WHAT IS BEING ASKED:
Reproduce exactly the span of lines beginning at the one with "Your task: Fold" and ending at the last line of the data below, omitting pictures.
· · · · ·
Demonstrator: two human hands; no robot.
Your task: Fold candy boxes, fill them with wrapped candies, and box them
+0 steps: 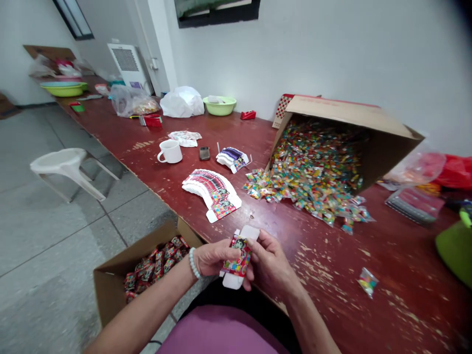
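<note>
A small printed candy box [239,256], red with white flaps sticking out at both ends, is held between my two hands near the table's front edge. My left hand [217,256], with a beaded bracelet at the wrist, grips its left side, thumb across the front. The fingers of my right hand [268,253] pinch the upper flap. Just beyond lies a fanned stack of flat printed boxes [212,191]. Small wrapped candies [317,167] spill from a tipped cardboard carton [387,147], and one candy packet [368,282] rests alone at the right.
An open carton [110,285] of filled red boxes stands below the table edge at left. On the red table [313,265] are a white mug [170,151], a purple stack of flat boxes [232,159] and a green basin [220,105]. A white stool [66,161] stands on the floor.
</note>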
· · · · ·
EXERCISE RESPONSE:
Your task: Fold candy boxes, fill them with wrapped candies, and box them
+0 steps: 
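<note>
A small printed candy box [239,256], red with white flaps sticking out at both ends, is held between my two hands near the table's front edge. My left hand [217,256], with a beaded bracelet at the wrist, grips its left side, thumb across the front. The fingers of my right hand [268,253] pinch the upper flap. Just beyond lies a fanned stack of flat printed boxes [212,191]. Small wrapped candies [317,167] spill from a tipped cardboard carton [387,147], and one candy packet [368,282] rests alone at the right.
An open carton [110,285] of filled red boxes stands below the table edge at left. On the red table [313,265] are a white mug [170,151], a purple stack of flat boxes [232,159] and a green basin [220,105]. A white stool [66,161] stands on the floor.
</note>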

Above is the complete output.